A formulation agent actively contributes to this determination, at
least as an element of the composition, and possibly as a
structuring element of the composition.
[0023] By "physiological condition observable in the human or
animal body", it should be understood a condition defined by at
least one physiological parameter such as the presence of water,
the temperature, the pH, the concentration of mineral salts, etc.
that could be observed at the level of at least one location of the
human or animal body.
[0024] The non-degraded formulation agent is configured so as to
isolate the hydride from an environment of the composition.
[0025] Moreover, the formulation agent could, more particularly, be
configured so as to be degraded under at least one physiological
condition observable in the human or animal body. By "degradation",
it should be understood that the protective properties of the
formulation agent are modified under at least one physiological
condition observable in the human or animal body. According to one
possibility, the formulation agent could be configured so as to
release the hydride only when the composition is under at least one
specific physiological condition.
[0026] Thus, the degradation of said at least one formulation agent
allows setting the hydride in contact with said aqueous medium and,
consequently, the release of dihydrogen.
[0027] According to one possibility, the formulation agent is
semi-permeable and allows setting the hydride in contact with the
environment of the composition under at least one physiological
condition observable in the human or animal body.

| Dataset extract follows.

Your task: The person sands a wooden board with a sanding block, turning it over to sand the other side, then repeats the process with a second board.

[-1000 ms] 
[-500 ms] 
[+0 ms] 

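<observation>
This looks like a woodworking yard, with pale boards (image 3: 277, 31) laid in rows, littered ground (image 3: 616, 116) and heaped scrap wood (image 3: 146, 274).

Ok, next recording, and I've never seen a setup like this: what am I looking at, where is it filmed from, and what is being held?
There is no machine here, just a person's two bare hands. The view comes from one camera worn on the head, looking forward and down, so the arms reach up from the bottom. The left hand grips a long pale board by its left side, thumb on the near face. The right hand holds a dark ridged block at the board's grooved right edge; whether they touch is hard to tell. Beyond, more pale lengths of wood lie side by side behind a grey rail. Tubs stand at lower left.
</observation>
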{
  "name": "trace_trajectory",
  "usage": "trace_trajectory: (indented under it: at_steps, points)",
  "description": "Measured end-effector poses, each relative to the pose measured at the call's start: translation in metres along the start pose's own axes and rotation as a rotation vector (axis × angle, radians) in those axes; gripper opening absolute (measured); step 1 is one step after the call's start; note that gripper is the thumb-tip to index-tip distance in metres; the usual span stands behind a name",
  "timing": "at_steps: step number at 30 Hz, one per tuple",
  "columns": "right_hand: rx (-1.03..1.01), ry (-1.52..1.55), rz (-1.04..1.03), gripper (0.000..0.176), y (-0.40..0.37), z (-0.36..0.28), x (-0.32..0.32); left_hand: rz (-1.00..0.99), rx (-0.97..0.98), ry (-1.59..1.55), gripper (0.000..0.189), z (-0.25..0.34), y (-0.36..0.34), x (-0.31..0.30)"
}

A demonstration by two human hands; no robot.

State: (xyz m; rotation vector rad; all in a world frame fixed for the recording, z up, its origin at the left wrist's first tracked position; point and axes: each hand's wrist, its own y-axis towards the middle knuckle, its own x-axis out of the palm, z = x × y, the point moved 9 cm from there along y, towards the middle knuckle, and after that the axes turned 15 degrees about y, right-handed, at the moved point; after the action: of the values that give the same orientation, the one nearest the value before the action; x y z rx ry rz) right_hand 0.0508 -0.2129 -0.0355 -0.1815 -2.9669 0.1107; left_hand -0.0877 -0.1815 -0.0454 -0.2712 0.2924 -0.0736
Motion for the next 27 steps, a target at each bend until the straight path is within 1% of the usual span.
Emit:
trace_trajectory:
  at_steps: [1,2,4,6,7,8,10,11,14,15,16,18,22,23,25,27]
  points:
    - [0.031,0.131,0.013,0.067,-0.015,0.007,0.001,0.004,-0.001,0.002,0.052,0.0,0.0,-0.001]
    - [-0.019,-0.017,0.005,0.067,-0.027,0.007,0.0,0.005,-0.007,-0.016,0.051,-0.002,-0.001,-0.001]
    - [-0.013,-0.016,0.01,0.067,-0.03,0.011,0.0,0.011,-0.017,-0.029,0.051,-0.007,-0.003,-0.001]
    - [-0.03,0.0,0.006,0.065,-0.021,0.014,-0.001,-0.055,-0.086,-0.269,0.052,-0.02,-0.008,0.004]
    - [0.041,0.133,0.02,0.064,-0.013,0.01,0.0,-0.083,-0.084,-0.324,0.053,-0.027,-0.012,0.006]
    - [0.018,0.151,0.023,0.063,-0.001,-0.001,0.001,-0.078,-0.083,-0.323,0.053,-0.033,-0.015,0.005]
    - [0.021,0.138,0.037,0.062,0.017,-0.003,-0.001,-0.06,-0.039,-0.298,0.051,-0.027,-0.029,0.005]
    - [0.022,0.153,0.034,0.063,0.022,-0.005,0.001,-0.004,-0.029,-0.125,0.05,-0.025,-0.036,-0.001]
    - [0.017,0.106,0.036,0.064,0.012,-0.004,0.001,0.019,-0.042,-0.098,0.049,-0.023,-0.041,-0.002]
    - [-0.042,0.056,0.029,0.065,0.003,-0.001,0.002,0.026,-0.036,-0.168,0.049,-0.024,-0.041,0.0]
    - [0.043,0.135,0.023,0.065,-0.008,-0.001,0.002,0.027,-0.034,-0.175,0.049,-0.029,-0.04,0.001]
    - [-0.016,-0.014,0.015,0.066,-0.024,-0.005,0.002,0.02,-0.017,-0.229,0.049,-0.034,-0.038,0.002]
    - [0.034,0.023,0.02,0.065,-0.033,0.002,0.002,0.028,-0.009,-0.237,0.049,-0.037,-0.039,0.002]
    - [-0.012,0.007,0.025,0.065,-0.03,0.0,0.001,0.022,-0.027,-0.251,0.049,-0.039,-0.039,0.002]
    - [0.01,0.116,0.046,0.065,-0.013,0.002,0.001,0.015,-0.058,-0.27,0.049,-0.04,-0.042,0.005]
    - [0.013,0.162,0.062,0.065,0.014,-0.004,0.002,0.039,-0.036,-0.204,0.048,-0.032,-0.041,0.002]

According to one
possibility, the formulation agent is semi-permeable to ions, to
water and to at least one gas, in particular dihydrogen.
[0028] According to one possibility, by degradation of the
formulation agent and dissolution of the hydride, the composition
allows releasing dihydrogen in at least one targeted portion of the
human or animal body, this targeted portion being potentially
defined by said at least one physiological condition.

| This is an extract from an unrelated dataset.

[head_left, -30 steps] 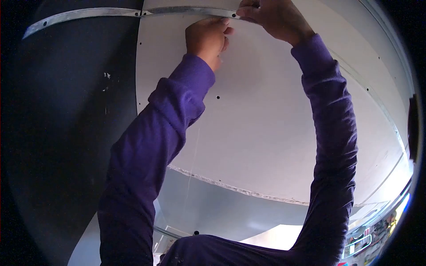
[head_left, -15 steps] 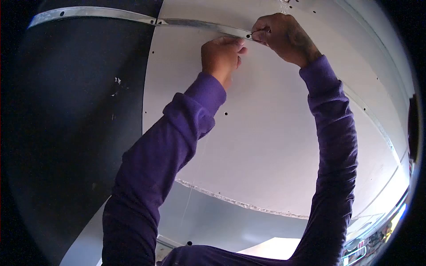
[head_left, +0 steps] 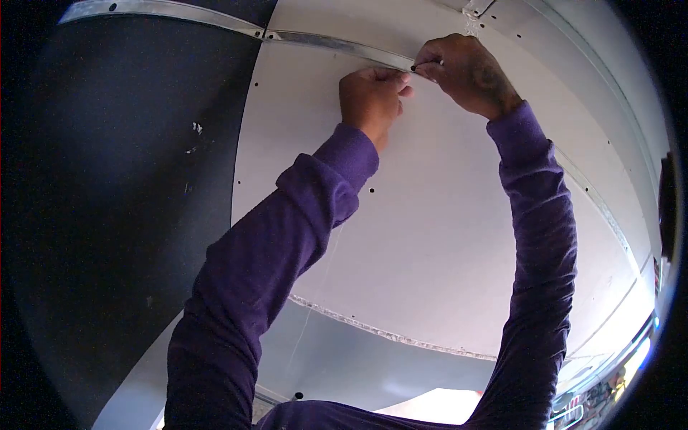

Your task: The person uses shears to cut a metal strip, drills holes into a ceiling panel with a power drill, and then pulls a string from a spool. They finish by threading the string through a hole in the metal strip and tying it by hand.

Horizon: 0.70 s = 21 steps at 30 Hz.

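A thin metal strip [head_left: 337, 46] with small holes runs across the upper part of a pale panel [head_left: 423, 215]. My left hand [head_left: 373, 100] is closed at the strip's lower edge, its thumb and fingertips against the metal. Just to the right, my right hand [head_left: 462, 72] pinches at the strip beside a dark hole, thumb and forefinger pressed together. Whether a small item sits between those fingertips is too small to tell. Both arms are raised in purple sleeves.
A dark panel [head_left: 136, 158] fills the left side, crossed at the top by another metal strip [head_left: 172, 10]. A rough-edged seam [head_left: 387, 333] bounds the pale panel below. Blurred items [head_left: 598, 401] show at the lower right.
The view has shifted slightly, so panels and hands appear a little lower and further right. My right fingers have closed over the spot near the hole; my left hand stays at the strip.
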Tool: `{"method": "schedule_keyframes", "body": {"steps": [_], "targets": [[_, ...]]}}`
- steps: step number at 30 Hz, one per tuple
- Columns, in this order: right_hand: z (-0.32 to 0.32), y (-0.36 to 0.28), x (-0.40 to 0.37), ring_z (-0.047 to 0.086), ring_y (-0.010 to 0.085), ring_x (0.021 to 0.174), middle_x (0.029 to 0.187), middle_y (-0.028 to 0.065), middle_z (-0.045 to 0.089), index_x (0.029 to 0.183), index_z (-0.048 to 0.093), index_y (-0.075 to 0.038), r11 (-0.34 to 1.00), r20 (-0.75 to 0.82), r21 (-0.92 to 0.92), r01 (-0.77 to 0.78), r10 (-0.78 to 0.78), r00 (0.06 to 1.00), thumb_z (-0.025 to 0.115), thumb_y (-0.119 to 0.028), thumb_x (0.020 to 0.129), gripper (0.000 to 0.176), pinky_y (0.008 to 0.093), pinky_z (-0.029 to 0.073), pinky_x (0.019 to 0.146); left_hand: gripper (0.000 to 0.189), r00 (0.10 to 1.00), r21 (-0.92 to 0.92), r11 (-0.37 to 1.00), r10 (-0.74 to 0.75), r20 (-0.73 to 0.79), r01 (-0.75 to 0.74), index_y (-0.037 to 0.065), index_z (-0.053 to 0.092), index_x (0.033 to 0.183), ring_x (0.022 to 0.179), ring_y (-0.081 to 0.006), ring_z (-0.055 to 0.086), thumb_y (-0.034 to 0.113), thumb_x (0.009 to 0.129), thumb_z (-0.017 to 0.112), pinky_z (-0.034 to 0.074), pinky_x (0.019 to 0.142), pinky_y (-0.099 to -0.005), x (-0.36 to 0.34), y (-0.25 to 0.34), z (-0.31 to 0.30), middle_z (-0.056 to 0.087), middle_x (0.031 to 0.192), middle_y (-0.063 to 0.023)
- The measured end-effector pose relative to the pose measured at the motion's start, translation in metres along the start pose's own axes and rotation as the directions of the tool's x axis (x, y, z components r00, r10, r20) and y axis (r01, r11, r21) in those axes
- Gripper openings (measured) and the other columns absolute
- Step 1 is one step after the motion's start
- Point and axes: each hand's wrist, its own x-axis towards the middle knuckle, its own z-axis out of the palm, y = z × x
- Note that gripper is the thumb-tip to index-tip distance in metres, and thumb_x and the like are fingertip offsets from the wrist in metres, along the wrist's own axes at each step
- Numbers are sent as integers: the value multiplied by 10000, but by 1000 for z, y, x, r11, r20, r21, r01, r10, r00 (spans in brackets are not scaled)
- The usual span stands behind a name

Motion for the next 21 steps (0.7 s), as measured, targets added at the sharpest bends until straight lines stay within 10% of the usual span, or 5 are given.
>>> {"method": "schedule_keyframes", "body": {"steps": [21], "targets": [[9,7,5,680,375,833,906,165,689,900,703,-65,999,-5,32,16,-15,1000,645,-248,860,196,480,546,729,181,1000,35,999,-3,0,3,-5,682,973,502,-73,437,169,928,706,354,464,-228,-2,1,-1,690,826,-81]]}}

[0029] Henceforth, the released hydrogen molecules could be
absorbed, assimilated or used by the organism, and more
particularly by at least one target member or tissue.

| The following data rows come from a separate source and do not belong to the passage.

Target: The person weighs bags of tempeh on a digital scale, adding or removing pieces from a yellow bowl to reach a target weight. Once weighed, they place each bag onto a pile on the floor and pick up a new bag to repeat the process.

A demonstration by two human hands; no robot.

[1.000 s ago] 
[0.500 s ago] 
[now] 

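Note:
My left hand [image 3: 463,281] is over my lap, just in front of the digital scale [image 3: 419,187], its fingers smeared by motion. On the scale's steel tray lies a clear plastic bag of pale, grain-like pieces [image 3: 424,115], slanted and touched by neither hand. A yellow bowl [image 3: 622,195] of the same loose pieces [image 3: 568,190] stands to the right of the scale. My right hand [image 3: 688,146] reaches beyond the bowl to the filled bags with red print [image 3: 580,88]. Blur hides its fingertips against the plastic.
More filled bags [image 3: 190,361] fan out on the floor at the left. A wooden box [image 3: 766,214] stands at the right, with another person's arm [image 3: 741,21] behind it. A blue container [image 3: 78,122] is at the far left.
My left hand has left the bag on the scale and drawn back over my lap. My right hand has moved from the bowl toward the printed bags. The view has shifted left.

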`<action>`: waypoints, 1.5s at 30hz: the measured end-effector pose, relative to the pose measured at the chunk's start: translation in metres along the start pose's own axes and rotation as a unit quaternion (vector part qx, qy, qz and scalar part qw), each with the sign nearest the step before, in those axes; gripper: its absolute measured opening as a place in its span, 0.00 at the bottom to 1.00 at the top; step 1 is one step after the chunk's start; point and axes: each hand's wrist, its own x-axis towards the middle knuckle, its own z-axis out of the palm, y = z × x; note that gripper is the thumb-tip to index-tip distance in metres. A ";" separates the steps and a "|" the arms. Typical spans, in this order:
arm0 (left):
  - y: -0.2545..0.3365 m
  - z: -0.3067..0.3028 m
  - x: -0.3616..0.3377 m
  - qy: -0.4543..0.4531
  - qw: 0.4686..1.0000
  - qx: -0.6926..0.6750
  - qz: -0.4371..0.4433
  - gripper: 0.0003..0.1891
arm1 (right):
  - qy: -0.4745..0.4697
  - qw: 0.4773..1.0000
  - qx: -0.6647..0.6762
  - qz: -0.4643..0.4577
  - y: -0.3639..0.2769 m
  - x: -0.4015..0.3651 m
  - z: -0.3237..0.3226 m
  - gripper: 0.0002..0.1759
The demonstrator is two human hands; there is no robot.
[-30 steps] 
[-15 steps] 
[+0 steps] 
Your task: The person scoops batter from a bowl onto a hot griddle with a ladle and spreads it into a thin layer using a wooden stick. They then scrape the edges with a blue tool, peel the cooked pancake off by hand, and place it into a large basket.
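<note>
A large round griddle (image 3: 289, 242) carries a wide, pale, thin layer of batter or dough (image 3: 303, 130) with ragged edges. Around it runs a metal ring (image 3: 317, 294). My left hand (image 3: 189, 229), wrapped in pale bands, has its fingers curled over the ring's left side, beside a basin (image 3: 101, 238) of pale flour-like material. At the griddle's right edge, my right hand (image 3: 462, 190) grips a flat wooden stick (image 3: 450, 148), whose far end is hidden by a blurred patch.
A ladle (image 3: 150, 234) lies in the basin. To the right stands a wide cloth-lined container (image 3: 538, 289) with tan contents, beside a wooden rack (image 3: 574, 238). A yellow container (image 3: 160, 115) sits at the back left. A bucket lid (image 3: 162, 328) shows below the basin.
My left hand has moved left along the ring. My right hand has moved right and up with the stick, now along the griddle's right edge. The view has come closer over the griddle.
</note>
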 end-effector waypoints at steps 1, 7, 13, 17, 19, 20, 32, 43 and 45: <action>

[0030] Optionally, the composition according to the invention may
further have at least any one of the following features: [0031] On
the one hand, the hydride and products formed by dissolution
thereof and, on the other hand, the formulation agent and products
formed by degradation thereof are pharmaceutically acceptable.
Indeed, products derived from the dissolution of the hydride or
from the degradation of the formulation agent could be formed which
are biocompatible and could be eliminated with the excrements or
with the fluids of the organism. The pharmaceutical acceptability,
or the non-toxicity, of the hydride and of the formulation agent,
as well as their by-products, is to be assessed, in particular in
terms of limit dose, with regards to the disease that shall be
treated, its proven or potential consequences, and the benefit that
the human or animal subject might obtain from the targeted delivery
of dihydrogen thanks to the composition according to the invention;
[0032] The formulation agent comprises at least one amongst: [0033]
a container configured to contain the hydride, [0034] a coating
configured to coat the hydride or particles of the hydride, and
[0035] a binder for bonding together particles of the hydride;
[0036] the hydride is porous. Thus, the hydride offers an enlarged
surface of contact with the aqueous medium for a more effective
release of dihydrogen; [0037] the hydride is in the form of
particles whose particles preferably have an average size comprised
between 10 nm and 10 .mu.m. Thus, the hydride offers an enlarged
surface of contact with the aqueous medium for a more effective
release of dihydrogen. Furthermore, the hydride is thus easy to
contain and/or bond; [0038] the hydride is selected amongst: a
silicon hydride, a magnesium hydride and a calcium hydride; [0039]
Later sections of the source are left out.